Telles sont les questions centrales posées par les trois auteurs de cet ouvrage. Pour y répondre, et après avoir présenté la France littorale, « monde à part et environnement sauvage », ils conduisent une enquête fouillée, tableur en main, en privilégiant l’étude des marins du Roi-Soleil et des machines de guerre que sont les vaisseaux.
Certes, la monarchie capétienne a étendu, avant ce règne, les limites de son territoire vers le littoral de l’Atlantique et de la Méditerranée. L’intégration au domaine royal des provinces telles que la Bretagne et la Provence avant le xvie siècle, de la Flandre et du Roussillon au milieu du xviie siècle, a progressivement façonné l’identité maritime de la France. Mais c’est le long règne de Louis XIV (1643-1715) qui représente une époque majeure dans cette mutation du vieux royaume terrien.
Le « siècle de Louis XIV », souvent revisité par des historiens en privilégiant le monde rural et les fastes de la Cour, est pourtant celui de l’essor de la Marine royale et de la naissance du « grand corps » capable de tenir tête aux puissances maritimes de l’Europe du Nord-Ouest.
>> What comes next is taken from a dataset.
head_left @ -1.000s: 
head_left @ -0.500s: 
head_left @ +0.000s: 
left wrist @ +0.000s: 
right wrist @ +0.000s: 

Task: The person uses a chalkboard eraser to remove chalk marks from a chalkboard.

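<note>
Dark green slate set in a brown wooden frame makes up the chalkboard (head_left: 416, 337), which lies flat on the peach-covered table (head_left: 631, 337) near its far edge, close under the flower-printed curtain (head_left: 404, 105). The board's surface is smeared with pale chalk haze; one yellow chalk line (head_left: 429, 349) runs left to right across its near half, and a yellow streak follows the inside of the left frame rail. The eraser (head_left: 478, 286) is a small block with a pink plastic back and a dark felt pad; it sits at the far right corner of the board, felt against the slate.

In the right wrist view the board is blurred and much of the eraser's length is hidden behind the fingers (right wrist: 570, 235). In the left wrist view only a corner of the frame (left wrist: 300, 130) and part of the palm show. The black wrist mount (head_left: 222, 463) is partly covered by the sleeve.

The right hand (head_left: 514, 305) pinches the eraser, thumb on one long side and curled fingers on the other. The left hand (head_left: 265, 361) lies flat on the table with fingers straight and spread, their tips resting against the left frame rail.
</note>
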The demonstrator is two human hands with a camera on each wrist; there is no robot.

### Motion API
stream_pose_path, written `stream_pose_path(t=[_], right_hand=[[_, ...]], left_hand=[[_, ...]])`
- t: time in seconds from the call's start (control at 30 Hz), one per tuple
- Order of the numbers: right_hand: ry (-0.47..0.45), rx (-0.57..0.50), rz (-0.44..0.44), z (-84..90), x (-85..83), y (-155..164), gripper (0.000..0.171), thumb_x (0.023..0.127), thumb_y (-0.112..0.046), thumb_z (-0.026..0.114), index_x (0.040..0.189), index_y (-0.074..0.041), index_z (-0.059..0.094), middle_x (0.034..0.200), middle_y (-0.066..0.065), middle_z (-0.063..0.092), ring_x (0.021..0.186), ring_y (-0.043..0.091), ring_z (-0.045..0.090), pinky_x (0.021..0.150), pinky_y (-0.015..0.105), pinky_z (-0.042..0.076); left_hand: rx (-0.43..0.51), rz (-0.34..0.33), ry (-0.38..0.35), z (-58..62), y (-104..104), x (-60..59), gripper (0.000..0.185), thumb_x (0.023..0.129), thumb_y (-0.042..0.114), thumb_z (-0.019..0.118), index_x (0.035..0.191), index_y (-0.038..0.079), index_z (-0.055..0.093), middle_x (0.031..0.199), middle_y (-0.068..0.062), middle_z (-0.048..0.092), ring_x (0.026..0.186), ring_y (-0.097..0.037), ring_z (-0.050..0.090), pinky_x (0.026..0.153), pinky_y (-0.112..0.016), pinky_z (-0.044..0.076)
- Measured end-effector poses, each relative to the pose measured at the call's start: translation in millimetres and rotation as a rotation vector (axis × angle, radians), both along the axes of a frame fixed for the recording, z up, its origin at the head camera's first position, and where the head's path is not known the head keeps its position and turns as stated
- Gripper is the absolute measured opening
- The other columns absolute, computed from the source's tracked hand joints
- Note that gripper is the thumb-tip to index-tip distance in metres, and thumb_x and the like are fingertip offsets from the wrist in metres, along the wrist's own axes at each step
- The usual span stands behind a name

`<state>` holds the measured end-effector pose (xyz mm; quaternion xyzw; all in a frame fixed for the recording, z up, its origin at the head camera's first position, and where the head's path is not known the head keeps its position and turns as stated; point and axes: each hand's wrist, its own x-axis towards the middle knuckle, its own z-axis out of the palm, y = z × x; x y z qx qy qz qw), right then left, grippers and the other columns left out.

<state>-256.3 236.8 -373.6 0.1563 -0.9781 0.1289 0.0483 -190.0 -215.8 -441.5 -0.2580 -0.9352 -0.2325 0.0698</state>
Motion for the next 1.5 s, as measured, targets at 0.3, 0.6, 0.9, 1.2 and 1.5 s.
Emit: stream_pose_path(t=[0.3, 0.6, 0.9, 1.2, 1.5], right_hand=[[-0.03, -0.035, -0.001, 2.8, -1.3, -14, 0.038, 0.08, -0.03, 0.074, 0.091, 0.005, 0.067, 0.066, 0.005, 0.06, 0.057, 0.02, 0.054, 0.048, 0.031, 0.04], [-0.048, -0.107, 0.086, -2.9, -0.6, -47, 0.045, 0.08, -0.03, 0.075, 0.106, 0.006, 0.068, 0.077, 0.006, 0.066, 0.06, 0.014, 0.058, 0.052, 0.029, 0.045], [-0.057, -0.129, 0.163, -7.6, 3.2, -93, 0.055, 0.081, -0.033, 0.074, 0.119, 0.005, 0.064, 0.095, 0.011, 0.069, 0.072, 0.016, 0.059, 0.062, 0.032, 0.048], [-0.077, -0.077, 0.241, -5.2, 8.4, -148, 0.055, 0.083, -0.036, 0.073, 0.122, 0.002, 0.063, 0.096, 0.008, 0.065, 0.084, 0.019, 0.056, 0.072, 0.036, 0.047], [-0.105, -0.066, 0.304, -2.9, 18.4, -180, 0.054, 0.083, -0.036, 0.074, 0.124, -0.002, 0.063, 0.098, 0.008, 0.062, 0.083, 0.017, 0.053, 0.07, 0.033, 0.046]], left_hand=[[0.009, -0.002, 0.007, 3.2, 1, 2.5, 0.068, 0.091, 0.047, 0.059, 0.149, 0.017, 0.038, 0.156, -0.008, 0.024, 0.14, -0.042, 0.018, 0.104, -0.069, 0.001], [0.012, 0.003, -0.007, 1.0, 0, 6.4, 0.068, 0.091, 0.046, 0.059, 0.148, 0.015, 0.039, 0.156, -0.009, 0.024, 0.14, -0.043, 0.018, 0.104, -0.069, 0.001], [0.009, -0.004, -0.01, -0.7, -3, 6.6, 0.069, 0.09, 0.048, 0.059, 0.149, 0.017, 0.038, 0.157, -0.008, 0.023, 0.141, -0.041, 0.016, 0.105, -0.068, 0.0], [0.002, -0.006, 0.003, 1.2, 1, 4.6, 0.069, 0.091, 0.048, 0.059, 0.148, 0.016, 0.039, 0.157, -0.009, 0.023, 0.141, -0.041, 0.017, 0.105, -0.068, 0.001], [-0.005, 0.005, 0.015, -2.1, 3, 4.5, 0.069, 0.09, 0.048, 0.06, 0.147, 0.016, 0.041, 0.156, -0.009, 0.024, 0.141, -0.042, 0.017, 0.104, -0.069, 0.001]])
C’est aussi celui, étroitement associé par les hommes qui s’y livrent, de la pêche sur les lointains et périlleux bancs de Terre-Neuve, de la course menée par de prestigieux marins de Saint-Malo, Granville et Dunkerque, de l’expansion commerciale vers les échelles du Levant et les îles françaises d’Amérique, ainsi que des voyages interlopes « à la mer du Sud » (le Pacifique) initiés par les « Messieurs de Saint-Malo » pendant la guerre de Succession d’Espagne. Les ports de Brest, Toulon, Dunkerque et Marseille sont rénovés par des ingénieurs de talent, comme le chevalier de Clerville et Vauban, d’autres ports, tels Lorient, Rochefort et Sète sont créés par décisions politiques au cours des années 1670.
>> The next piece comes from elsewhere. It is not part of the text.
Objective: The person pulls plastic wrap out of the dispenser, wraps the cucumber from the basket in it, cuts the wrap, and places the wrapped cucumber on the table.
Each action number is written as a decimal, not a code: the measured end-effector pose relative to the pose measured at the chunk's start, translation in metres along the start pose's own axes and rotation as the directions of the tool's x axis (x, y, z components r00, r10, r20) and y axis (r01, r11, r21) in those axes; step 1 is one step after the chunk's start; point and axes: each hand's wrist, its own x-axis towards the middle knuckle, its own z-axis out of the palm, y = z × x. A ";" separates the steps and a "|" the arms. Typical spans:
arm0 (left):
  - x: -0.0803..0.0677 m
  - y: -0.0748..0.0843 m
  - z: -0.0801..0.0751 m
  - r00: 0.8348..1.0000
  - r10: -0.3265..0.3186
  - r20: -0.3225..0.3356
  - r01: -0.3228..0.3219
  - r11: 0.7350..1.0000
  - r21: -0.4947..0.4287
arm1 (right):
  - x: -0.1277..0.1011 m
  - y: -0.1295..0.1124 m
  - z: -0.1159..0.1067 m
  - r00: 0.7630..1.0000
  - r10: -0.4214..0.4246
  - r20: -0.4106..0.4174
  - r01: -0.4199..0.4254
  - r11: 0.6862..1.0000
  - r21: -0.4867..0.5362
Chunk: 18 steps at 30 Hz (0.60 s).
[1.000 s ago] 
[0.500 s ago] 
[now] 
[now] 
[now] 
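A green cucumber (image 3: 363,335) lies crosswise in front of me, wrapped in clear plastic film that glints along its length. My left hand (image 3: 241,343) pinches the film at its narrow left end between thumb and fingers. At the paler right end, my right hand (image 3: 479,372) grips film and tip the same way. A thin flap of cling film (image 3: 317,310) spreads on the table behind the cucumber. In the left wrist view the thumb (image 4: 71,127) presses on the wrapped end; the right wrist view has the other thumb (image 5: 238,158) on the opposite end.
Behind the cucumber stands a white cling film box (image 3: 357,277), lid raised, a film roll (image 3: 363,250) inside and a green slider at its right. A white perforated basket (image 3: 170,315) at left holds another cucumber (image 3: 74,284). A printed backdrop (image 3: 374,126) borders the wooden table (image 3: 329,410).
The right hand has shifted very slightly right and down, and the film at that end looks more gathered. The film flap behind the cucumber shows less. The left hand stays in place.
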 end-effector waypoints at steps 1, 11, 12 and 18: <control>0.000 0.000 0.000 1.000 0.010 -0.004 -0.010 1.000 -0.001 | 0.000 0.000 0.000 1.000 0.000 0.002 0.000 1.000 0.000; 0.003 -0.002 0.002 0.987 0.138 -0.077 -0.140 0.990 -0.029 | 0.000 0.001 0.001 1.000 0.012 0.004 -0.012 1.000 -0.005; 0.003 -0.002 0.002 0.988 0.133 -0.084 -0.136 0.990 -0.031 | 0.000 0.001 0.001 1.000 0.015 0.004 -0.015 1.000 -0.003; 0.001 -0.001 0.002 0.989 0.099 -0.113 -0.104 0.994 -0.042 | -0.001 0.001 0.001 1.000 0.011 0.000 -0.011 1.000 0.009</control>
Des ports et des navires, certes, mais ce sont aussi les hommes que traquent les auteurs de cet ouvrage qui fourmille d’éléments permettant de dresser le « portrait statistique des officiers de marine au temps du Roi-Soleil » grâce à la constitution d’une base de données biographiques de tous les officiers, soit environ 5 600 individus. Outre ces cadres, les auteurs procèdent à la revue des équipages, des hommes qui « travaillent et fatiguent beaucoup nuit et jour, au hasard de leur vie » ainsi que le remarque à juste titre l’officier de plume Robert Challe. La levée de ces hommes conduit les auteurs à rappeler la soumission des gens de mer au contraignant système des classes imaginé par l’administration de Colbert, en 1668-1670. Par ce service original, soit une conscription théorique d’un an sur trois sur les vaisseaux du roi, l’état royal cherche à disposer en permanence et non plus de manière intermittente d’une marine d’État, en abandonnant pour cela, ou presque, les rafles d’hommes valides (ou non) selon la méthode dite de « la presse. »
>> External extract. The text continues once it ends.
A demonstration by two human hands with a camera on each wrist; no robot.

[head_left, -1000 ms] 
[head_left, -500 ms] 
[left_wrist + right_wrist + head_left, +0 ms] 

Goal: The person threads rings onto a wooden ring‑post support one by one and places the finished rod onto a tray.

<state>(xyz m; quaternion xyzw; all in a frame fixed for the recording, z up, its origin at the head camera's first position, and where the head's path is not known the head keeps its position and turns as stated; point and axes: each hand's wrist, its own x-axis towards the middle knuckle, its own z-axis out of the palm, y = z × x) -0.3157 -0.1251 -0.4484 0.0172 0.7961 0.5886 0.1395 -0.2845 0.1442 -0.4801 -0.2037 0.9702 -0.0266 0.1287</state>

Le fonctionnement d’un vaisseau de guerre, cette « ruche » selon le mot des Malouins mais aussi cette « basse-cour » étant donné l’importance des animaux embarqués, est minutieusement décrit, des vergues à la cale, avant de suivre les « aléas des nombreuses guerres navales » qui ont émaillé ce grand règne. C’est dire le foisonnement de cet ouvrage, fruit de patientes et rigoureuses recherches au long cours, écrit à plusieurs mains, ponctué d’encarts et de tableaux, mais dont la lecture demeure d’une grande fluidité. Qui plus est, cette ample synthèse retient, chemin faisant, des fragments ordinaires de la vie quotidienne des marins du Grand Siècle et de leurs proches.
LES MARINS DU ROI-SOLEIL
Michel Vergé-Franceschi, André Zysberg, Marie-Christine Varachaud, Paris, Perrin, 2023, 368 p., 24 €.